Mr fantastic gay

You may also like Well, lookie here! I plug the search term "Fantastic Four" into Facebook and look what comes up! I'm going to have to save and forward this one. I actually noted the gay reference in Fantastic Four when it was first released inbut I had no idea at the time that it was the first reference to gay life or identity in a mainstream super-hero comics.

It was, however, the first one that I noticed, and I mentioned this to my friends at The Gay League www. It may have turned up on their former Website because of my mention. You should be able to contact him through the site. Nice write-up. On a total tangent, I've always been a great fan of Mary Tyler Moore, a series into which people also read gay themes in relation to family; i.

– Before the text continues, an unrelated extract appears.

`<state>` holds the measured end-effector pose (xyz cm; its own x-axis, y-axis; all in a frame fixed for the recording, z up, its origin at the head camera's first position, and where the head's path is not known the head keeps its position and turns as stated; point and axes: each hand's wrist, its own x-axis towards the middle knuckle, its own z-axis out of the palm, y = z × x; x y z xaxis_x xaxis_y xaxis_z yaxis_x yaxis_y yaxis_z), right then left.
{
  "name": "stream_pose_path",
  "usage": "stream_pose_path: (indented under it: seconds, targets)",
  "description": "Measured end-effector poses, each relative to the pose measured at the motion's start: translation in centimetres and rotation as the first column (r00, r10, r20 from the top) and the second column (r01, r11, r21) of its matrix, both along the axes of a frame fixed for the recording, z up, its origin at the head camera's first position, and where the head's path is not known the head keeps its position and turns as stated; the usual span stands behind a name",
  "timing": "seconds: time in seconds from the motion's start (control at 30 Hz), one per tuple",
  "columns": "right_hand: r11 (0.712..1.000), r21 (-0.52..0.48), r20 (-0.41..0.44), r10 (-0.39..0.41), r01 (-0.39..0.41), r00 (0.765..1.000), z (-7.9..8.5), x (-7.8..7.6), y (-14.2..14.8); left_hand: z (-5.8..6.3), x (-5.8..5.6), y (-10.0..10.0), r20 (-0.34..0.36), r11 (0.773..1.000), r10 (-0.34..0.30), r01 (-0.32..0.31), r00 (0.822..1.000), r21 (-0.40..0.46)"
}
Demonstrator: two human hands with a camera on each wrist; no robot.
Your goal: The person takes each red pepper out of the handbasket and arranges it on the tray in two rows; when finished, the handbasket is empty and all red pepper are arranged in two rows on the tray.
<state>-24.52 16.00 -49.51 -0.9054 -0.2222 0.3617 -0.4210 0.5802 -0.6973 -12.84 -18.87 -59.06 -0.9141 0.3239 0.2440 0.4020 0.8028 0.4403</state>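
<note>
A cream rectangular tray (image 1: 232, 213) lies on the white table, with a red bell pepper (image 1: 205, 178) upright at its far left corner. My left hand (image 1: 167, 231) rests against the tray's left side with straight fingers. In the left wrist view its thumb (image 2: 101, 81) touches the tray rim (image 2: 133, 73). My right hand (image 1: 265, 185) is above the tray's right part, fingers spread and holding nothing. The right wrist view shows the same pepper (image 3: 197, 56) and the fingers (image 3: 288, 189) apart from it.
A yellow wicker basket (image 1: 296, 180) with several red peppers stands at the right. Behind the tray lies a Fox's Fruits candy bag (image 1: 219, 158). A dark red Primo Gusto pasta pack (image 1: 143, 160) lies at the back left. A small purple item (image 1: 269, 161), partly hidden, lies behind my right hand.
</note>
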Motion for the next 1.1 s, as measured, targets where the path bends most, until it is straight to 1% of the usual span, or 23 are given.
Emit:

Here's a link to the scan of the panel s in question from FF AFAIK, it is the first use of "gay" to mean homosexual. I read so much of myself in this post and we're in a good place now too - I should mr fantastic gay, I'm in a good place. Post a Comment. Kleefeld on Comics.

The Fantastic Four was my mr fantastic gay permanent hook into comics. It was a great book, filled with everything that I was looking for in my entertainment. There was one thing, though, that I don't want to say "puzzled" but it never seemed to sit quite right with me.

When people talked about the essence of the Fantastic Four, they always said it boiled down to "family. Which the Fantastic Four clearly were not. People would use the Thing and Human Torch as euphemisms for the kids, but that always seemed a bit of stretch for me. Sure, they acted juvenile on occasion but I saw them as adults who just weren't as serious as Mr.

I looked at the relationships there as they were presented.

Reed Richards *and* Victor von Doom are bisexual.

Reed and Sue were married. Johnny was Sue's brother, but had no real relationship to Reed. And Ben was just a friend of everybody's. And then you had these orbiting friends who stopped in frequently like Alicia Masters and Wyatt Wingfoot and Crystal, who weren't actually related to anybody, but everybody knew and liked.

What that did for me, back in the day, was re-define "family. It didn't have anything to do with blood relationships or marriage vows. Family was the people you loved and spent the majority of your time with. The notion of a stereotypical nuclear family didn't make sense in the context I was seeing it.